Exercise instructions: Every entry must be printed again exactly, with nothing left out.

Records from a data source:

----------------

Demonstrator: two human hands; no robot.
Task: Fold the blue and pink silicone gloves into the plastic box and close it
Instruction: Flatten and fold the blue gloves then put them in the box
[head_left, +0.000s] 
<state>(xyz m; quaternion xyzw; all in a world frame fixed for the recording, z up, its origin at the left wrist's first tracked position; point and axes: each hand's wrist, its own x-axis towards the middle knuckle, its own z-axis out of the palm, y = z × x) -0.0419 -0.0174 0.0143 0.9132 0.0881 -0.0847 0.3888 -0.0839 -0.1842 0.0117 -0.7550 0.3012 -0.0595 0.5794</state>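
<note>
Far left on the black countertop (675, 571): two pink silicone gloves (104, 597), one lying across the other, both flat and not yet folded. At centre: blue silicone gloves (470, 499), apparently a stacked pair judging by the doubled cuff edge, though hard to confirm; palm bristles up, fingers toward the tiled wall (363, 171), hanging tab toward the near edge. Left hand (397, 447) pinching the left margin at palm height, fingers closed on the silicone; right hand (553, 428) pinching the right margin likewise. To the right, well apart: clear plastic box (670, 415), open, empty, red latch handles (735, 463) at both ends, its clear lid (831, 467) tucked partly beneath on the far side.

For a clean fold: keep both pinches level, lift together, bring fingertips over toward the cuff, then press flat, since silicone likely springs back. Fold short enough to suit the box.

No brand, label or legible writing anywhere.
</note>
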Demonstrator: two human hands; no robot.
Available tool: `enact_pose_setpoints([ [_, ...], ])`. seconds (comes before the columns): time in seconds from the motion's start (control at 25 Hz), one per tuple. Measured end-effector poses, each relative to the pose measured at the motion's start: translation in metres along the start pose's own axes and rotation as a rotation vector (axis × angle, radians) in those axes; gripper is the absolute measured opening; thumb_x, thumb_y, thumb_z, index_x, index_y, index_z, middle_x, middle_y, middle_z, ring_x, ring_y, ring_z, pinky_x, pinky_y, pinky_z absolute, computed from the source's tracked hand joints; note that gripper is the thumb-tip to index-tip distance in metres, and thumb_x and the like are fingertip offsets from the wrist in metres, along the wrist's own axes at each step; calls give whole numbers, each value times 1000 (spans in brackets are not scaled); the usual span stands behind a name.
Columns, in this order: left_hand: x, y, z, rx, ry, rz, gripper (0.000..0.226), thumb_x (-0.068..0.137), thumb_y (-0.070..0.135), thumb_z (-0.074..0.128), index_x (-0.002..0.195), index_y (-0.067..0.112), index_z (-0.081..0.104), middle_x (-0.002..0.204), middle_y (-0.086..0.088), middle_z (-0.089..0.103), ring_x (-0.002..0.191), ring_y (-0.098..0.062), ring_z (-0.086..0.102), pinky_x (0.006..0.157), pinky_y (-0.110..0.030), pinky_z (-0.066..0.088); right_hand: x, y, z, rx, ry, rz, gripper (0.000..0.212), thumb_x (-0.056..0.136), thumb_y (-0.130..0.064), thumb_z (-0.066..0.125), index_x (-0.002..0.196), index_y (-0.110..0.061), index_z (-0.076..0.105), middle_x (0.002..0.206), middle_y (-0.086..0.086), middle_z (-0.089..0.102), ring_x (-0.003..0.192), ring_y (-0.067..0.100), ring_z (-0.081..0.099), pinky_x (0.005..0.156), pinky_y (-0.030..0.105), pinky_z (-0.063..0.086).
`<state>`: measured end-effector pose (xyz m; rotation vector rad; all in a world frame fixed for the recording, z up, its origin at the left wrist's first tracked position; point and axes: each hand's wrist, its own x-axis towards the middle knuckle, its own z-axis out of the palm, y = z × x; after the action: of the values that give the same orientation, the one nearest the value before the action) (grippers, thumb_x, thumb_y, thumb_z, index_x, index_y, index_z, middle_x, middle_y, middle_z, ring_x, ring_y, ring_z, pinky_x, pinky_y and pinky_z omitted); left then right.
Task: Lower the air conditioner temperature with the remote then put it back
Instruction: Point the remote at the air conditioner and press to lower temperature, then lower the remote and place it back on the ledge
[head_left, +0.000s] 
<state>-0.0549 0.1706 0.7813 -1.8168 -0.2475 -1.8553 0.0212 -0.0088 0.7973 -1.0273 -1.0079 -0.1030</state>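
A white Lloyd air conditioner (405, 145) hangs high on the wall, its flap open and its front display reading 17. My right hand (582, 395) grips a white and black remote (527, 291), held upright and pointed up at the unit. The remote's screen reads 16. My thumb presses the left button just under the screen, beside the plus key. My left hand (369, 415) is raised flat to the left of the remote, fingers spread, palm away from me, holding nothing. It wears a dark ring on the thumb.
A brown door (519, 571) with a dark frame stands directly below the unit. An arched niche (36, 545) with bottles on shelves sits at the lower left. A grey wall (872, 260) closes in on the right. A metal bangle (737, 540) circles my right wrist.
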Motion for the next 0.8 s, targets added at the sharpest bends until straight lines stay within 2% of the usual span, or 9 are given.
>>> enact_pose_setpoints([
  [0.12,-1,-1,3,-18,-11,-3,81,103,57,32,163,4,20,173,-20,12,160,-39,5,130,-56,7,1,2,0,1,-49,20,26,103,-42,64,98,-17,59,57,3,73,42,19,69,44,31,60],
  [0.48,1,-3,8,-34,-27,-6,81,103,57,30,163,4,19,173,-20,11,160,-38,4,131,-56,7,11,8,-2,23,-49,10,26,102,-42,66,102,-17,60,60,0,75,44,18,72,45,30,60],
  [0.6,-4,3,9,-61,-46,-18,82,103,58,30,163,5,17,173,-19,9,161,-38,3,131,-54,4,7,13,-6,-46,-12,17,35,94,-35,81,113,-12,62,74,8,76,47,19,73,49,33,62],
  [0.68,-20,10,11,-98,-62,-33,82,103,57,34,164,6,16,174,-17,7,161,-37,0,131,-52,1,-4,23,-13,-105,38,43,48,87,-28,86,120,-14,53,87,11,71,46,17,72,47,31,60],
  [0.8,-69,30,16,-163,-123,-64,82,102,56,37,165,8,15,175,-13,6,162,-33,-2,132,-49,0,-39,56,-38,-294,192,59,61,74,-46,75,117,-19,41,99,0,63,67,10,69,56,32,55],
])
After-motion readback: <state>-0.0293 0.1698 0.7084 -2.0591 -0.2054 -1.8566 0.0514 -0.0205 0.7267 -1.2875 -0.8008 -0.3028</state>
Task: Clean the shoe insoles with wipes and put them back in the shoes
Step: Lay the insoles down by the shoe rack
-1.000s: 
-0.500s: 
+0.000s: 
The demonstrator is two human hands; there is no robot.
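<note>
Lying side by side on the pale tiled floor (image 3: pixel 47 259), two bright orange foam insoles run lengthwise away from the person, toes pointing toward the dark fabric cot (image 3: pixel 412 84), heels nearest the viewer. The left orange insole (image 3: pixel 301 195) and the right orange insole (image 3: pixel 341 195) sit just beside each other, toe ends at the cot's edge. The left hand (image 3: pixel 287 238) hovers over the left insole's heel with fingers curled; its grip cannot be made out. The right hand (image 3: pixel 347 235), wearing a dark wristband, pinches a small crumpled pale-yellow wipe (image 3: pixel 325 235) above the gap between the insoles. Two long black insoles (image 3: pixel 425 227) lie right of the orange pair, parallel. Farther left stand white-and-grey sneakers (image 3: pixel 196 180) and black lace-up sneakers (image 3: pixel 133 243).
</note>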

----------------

Answer section:
Demonstrator: two human hands; no robot.
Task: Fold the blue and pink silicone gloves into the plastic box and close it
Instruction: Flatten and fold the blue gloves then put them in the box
[head_left, +0.000s] 
<state>(xyz m; quaternion xyzw; all in a world frame fixed for the recording, z up, its origin at the left wrist's first tracked position; point and axes: each hand's wrist, its own x-axis towards the middle knuckle, its own z-axis out of the palm, y = z × x) -0.0419 -0.0174 0.0143 0.9132 0.0881 -0.0847 0.3888 -0.0839 -0.1842 0.0117 -0.7550 0.3012 -0.0595 0.5794</state>
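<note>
Far left on the black countertop (675, 571): two pink silicone gloves (104, 597), one lying across the other, both flat and not yet folded. At centre: blue silicone gloves (470, 499), apparently a stacked pair judging by the doubled cuff edge, though hard to confirm; palm bristles up, fingers toward the tiled wall (363, 171), hanging tab toward the near edge. Left hand (397, 447) pinching the left margin at palm height, fingers closed on the silicone; right hand (553, 428) pinching the right margin likewise. To the right, well apart: clear plastic box (670, 415), open, empty, red latch handles (735, 463) at both ends, its clear lid (831, 467) tucked partly beneath on the far side.

For a clean fold: keep both pinches level, lift together, bring fingertips over toward the cuff, then press flat, since silicone likely springs back. Fold short enough to suit the box.

No brand, label or legible writing anywhere.
</note>
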Demonstrator: two human hands; no robot.
Available tool: `enact_pose_setpoints([ [_, ...], ])`. seconds (comes before the columns): time in seconds from the motion's start (control at 25 Hz), one per tuple. Measured end-effector poses, each relative to the pose measured at the motion's start: translation in metres along the start pose's own axes and rotation as a rotation vector (axis × angle, radians) in those axes; gripper is the absolute measured opening; thumb_x, thumb_y, thumb_z, index_x, index_y, index_z, middle_x, middle_y, middle_z, ring_x, ring_y, ring_z, pinky_x, pinky_y, pinky_z absolute, computed from the source's tracked hand joints; note that gripper is the thumb-tip to index-tip distance in metres, and thumb_x and the like are fingertip offsets from the wrist in metres, along the wrist's own axes at each step; calls give whole numbers, each value times 1000 (spans in brackets are not scaled); the usual span stands behind a name.
Columns, in this order: left_hand: x, y, z, rx, ry, rz, gripper (0.000..0.226), thumb_x (-0.068..0.137), thumb_y (-0.070..0.135), thumb_z (-0.074..0.128), index_x (-0.002..0.195), index_y (-0.067..0.112), index_z (-0.081..0.104), middle_x (-0.002..0.204), middle_y (-0.086..0.088), middle_z (-0.089..0.103), ring_x (-0.002..0.191), ring_y (-0.098..0.062), ring_z (-0.086..0.102), pinky_x (0.006..0.157), pinky_y (-0.110..0.030), pinky_z (-0.066..0.088); right_hand: x, y, z, rx, ry, rz, gripper (0.000..0.212), thumb_x (-0.056..0.136), thumb_y (-0.130..0.064), thumb_z (-0.066..0.125), index_x (-0.002..0.196), index_y (-0.110..0.061), index_z (-0.076..0.105), middle_x (0.002..0.206), middle_y (-0.086..0.086), middle_z (-0.089..0.102), ring_x (-0.003..0.192), ring_y (-0.067..0.100), ring_z (-0.081..0.099), pinky_x (0.005..0.156), pinky_y (-0.030..0.105), pinky_z (-0.063..0.086).
`<state>`: measured end-effector pose (xyz m; rotation vector rad; all in a world frame fixed for the recording, z up, its origin at the left wrist's first tracked position; point and axes: each hand's wrist, its own x-axis towards the middle knuckle, its own z-axis out of the palm, y = z × x; after the action: of the values that give the same orientation, the one nearest the value before the action) (grippers, thumb_x, thumb_y, thumb_z, index_x, index_y, index_z, middle_x, middle_y, middle_z, ring_x, ring_y, ring_z, pinky_x, pinky_y and pinky_z omitted); left then right.
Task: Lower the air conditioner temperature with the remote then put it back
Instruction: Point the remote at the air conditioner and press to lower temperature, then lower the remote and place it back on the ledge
[head_left, +0.000s] 
<state>-0.0549 0.1706 0.7813 -1.8168 -0.2475 -1.8553 0.0212 -0.0088 0.7973 -1.0273 -1.0079 -0.1030</state>
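A white Lloyd air conditioner (405, 145) hangs high on the wall, its flap open and its front display reading 17. My right hand (582, 395) grips a white and black remote (527, 291), held upright and pointed up at the unit. The remote's screen reads 16. My thumb presses the left button just under the screen, beside the plus key. My left hand (369, 415) is raised flat to the left of the remote, fingers spread, palm away from me, holding nothing. It wears a dark ring on the thumb.
A brown door (519, 571) with a dark frame stands directly below the unit. An arched niche (36, 545) with bottles on shelves sits at the lower left. A grey wall (872, 260) closes in on the right. A metal bangle (737, 540) circles my right wrist.
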Motion for the next 0.8 s, targets added at the sharpest bends until straight lines stay within 2% of the usual span, or 9 are given.
>>> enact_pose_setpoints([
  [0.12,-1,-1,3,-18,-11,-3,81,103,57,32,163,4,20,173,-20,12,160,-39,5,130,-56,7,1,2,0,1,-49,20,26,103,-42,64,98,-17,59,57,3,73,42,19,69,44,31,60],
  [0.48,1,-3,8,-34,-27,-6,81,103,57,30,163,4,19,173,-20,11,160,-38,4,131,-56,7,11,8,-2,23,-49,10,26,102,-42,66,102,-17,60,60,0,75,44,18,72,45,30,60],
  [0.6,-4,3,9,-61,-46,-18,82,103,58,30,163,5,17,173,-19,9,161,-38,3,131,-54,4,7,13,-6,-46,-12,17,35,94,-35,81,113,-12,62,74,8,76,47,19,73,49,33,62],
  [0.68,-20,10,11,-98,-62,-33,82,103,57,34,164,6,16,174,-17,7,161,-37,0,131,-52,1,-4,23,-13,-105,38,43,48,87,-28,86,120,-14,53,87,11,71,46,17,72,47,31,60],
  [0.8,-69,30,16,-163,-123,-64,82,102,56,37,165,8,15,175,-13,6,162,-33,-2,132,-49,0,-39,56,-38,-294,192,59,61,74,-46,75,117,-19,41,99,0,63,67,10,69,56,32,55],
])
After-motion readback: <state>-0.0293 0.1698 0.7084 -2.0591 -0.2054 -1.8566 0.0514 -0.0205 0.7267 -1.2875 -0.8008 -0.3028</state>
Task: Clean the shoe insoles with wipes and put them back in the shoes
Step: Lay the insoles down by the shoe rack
-1.000s: 
-0.500s: 
+0.000s: 
The demonstrator is two human hands; there is no robot.
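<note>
Lying side by side on the pale tiled floor (image 3: pixel 47 259), two bright orange foam insoles run lengthwise away from the person, toes pointing toward the dark fabric cot (image 3: pixel 412 84), heels nearest the viewer. The left orange insole (image 3: pixel 301 195) and the right orange insole (image 3: pixel 341 195) sit just beside each other, toe ends at the cot's edge. The left hand (image 3: pixel 287 238) hovers over the left insole's heel with fingers curled; its grip cannot be made out. The right hand (image 3: pixel 347 235), wearing a dark wristband, pinches a small crumpled pale-yellow wipe (image 3: pixel 325 235) above the gap between the insoles. Two long black insoles (image 3: pixel 425 227) lie right of the orange pair, parallel. Farther left stand white-and-grey sneakers (image 3: pixel 196 180) and black lace-up sneakers (image 3: pixel 133 243).
</note>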

The exercise is done.